**WHAT THE TASK REQUIRES**
Output the data unchanged and complete, minus the images.

**RECORDED DATA**
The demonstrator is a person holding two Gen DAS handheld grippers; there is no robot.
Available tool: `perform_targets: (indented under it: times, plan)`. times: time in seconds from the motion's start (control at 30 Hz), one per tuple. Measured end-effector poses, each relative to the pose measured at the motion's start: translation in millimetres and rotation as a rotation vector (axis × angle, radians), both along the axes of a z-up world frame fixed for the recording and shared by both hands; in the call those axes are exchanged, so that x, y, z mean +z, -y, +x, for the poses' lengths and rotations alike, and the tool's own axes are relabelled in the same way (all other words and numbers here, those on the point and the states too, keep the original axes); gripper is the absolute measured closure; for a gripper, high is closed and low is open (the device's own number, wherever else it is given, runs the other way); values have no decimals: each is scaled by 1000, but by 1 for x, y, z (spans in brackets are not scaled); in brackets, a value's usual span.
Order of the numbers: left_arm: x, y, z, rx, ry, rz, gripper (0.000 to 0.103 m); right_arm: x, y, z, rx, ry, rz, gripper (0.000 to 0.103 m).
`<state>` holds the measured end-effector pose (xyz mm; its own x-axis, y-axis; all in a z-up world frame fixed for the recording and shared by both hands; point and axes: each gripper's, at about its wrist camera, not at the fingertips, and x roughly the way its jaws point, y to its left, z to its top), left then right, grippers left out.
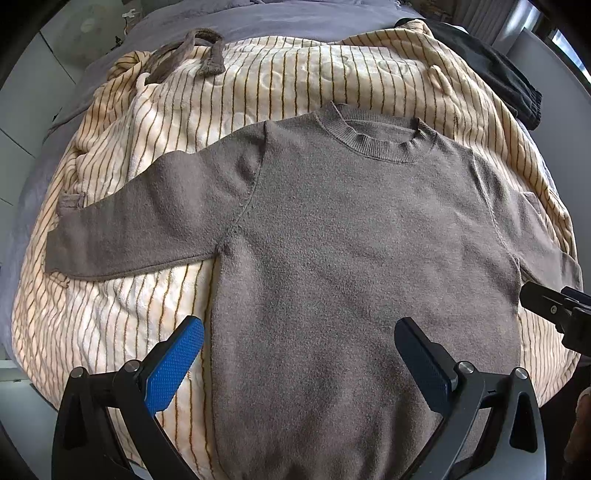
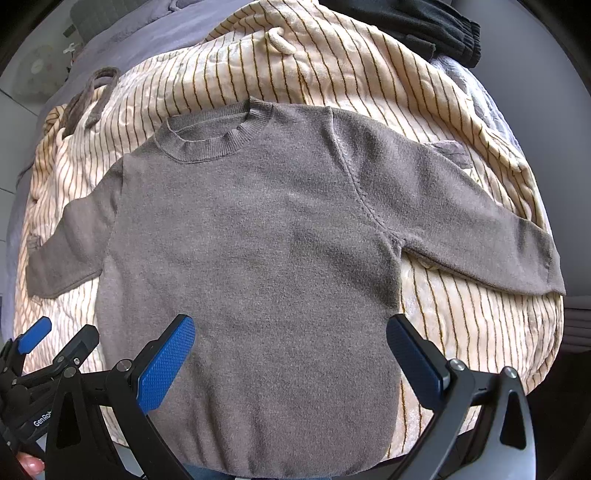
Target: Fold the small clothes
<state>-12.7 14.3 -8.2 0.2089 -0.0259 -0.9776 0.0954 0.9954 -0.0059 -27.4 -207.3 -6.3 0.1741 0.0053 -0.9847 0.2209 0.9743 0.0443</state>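
A small grey-brown knit sweater lies flat and face up on a cream striped blanket, collar away from me, both sleeves spread out sideways. It also shows in the right wrist view. My left gripper is open and empty, hovering over the sweater's lower left body. My right gripper is open and empty over the lower right body, its tip visible in the left wrist view. The left gripper shows at the lower left of the right wrist view.
The striped blanket covers a grey bed. A brown garment lies at the back left. A black garment lies at the back right, also in the right wrist view. The bed edge is just under the sweater's hem.
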Motion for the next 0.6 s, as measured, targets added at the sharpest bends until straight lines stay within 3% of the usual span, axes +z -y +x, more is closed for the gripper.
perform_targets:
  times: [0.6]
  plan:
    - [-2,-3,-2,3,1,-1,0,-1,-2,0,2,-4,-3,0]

**ANSWER TO THE PROBLEM**
The demonstrator is a person holding two Gen DAS handheld grippers; there is no robot.
Available tool: `perform_targets: (indented under it: times, plan)`. times: time in seconds from the motion's start (control at 30 Hz), one per tuple. Measured end-effector poses, each relative to the pose measured at the motion's start: translation in millimetres and rotation as a rotation vector (axis × angle, radians), both along the axes of a z-up world frame fixed for the recording and shared by both hands; in the call those axes are exchanged, so that x, y, z mean +z, -y, +x, for the poses' lengths and rotations alike, and the tool's own axes are relabelled in the same way (all other words and numbers here, those on the point and the states too, keep the original axes); gripper is the absolute measured closure; for a gripper, high is closed and low is open (the device's own number, wherever else it is given, runs the other way); values have no decimals: each is scaled by 1000, but by 1 for x, y, z (spans in brackets are not scaled); in brackets, a value's usual span.
Order of the numbers: left_arm: x, y, z, rx, ry, rz, gripper (0.000 to 0.103 m); right_arm: x, y, z, rx, ry, rz, gripper (0.000 to 0.103 m).
`<state>` holds the measured end-effector pose (xyz mm; its own x-axis, y-axis; all in a z-up world frame fixed for the recording and shared by both hands; point and axes: each gripper's, at about its wrist camera, not at the fingertips, and x roughly the way its jaws point, y to its left, z to its top), left then right, grippers left out.
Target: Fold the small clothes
<state>-12.7 14.3 -8.2 0.2089 -0.0259 -0.9776 0.0954 0.9954 -0.0059 -27.4 -207.3 -6.3 0.1741 0.0053 -0.9847 0.2209 0.9743 0.0443</state>
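A small grey-brown knit sweater lies flat and face up on a cream striped blanket, collar away from me, both sleeves spread out sideways. It also shows in the right wrist view. My left gripper is open and empty, hovering over the sweater's lower left body. My right gripper is open and empty over the lower right body, its tip visible in the left wrist view. The left gripper shows at the lower left of the right wrist view.
The striped blanket covers a grey bed. A brown garment lies at the back left. A black garment lies at the back right, also in the right wrist view. The bed edge is just under the sweater's hem.
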Motion for the next 0.6 s, as measured, targets added at the sharpest bends until straight lines stay within 3% of the usual span, axes +z -y +x, more is closed for the gripper.
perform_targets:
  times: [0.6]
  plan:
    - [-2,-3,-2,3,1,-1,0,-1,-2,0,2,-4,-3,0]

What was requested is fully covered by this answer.